About this exercise:
Give the data back exactly. Leave out any images.
--- START ---
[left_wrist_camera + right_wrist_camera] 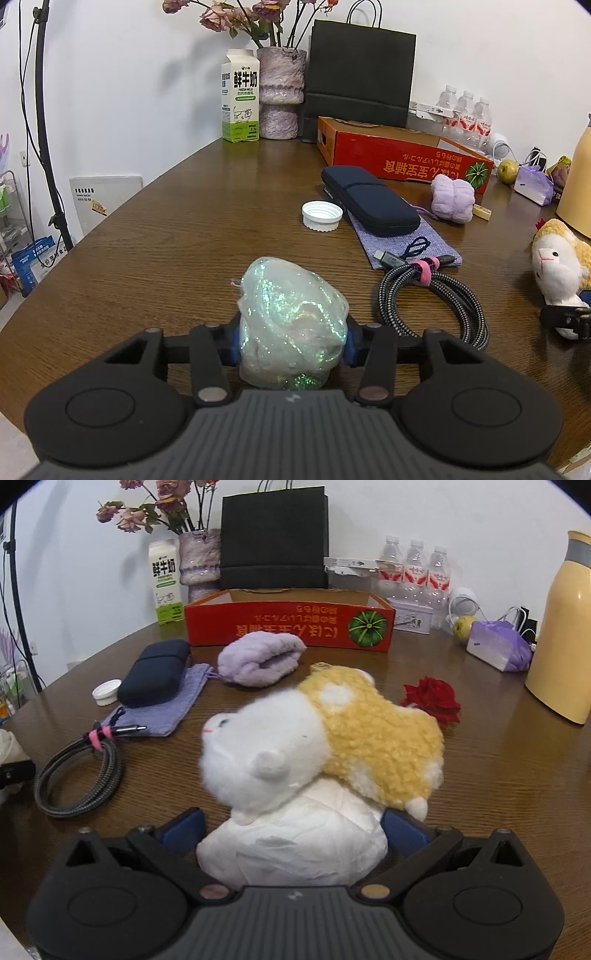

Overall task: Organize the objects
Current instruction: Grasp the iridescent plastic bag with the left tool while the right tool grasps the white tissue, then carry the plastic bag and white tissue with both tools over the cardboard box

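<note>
My left gripper (293,341) is shut on a crumpled iridescent plastic wad (291,321), held just above the brown table (166,236). My right gripper (293,830) is shut on the white lower part of a white-and-yellow plush toy (314,746), whose head points left; the toy also shows at the right edge of the left wrist view (559,266). An open red cardboard box (291,624) stands at the back of the table and also shows in the left wrist view (399,155).
On the table lie a coiled braided cable (432,299), a dark case (369,199) on a purple pouch (402,240), a white lid (322,215), a purple fluffy cloth (258,657), a red rose (432,701) and a yellow thermos (565,627). A milk carton (240,96), vase (280,92), black bag (360,70) and bottles (413,568) line the wall.
</note>
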A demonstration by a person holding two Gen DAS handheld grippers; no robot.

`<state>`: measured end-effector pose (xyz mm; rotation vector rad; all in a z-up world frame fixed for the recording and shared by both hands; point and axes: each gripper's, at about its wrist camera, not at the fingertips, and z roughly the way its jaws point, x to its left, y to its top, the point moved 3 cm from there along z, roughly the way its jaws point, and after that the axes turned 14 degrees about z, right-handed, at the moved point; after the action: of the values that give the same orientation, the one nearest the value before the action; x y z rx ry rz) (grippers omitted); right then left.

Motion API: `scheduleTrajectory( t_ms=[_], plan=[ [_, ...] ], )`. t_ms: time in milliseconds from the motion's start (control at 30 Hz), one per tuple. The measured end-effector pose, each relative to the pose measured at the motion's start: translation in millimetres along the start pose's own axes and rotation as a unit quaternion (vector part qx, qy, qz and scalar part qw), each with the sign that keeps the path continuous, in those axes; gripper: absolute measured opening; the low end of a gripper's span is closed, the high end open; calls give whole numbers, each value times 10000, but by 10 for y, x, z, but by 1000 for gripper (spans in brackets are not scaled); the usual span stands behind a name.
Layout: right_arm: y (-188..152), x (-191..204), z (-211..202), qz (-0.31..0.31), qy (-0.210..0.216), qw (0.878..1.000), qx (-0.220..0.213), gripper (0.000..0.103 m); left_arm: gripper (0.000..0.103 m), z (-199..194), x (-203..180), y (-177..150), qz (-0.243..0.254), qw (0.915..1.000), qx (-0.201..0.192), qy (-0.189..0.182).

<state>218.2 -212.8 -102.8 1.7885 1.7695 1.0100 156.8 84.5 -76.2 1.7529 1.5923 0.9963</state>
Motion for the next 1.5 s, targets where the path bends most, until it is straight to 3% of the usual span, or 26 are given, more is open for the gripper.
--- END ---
Exercise result:
[left_wrist_camera + right_wrist_camera] 

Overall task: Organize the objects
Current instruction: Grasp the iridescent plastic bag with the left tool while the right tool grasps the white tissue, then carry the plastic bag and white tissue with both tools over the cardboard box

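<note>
My left gripper (293,341) is shut on a crumpled iridescent plastic wad (291,321), held just above the brown table (166,236). My right gripper (293,830) is shut on the white lower part of a white-and-yellow plush toy (314,746), whose head points left; the toy also shows at the right edge of the left wrist view (559,266). An open red cardboard box (291,624) stands at the back of the table and also shows in the left wrist view (399,155).
On the table lie a coiled braided cable (432,299), a dark case (369,199) on a purple pouch (402,240), a white lid (322,215), a purple fluffy cloth (258,657), a red rose (432,701) and a yellow thermos (565,627). A milk carton (240,96), vase (280,92), black bag (360,70) and bottles (413,568) line the wall.
</note>
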A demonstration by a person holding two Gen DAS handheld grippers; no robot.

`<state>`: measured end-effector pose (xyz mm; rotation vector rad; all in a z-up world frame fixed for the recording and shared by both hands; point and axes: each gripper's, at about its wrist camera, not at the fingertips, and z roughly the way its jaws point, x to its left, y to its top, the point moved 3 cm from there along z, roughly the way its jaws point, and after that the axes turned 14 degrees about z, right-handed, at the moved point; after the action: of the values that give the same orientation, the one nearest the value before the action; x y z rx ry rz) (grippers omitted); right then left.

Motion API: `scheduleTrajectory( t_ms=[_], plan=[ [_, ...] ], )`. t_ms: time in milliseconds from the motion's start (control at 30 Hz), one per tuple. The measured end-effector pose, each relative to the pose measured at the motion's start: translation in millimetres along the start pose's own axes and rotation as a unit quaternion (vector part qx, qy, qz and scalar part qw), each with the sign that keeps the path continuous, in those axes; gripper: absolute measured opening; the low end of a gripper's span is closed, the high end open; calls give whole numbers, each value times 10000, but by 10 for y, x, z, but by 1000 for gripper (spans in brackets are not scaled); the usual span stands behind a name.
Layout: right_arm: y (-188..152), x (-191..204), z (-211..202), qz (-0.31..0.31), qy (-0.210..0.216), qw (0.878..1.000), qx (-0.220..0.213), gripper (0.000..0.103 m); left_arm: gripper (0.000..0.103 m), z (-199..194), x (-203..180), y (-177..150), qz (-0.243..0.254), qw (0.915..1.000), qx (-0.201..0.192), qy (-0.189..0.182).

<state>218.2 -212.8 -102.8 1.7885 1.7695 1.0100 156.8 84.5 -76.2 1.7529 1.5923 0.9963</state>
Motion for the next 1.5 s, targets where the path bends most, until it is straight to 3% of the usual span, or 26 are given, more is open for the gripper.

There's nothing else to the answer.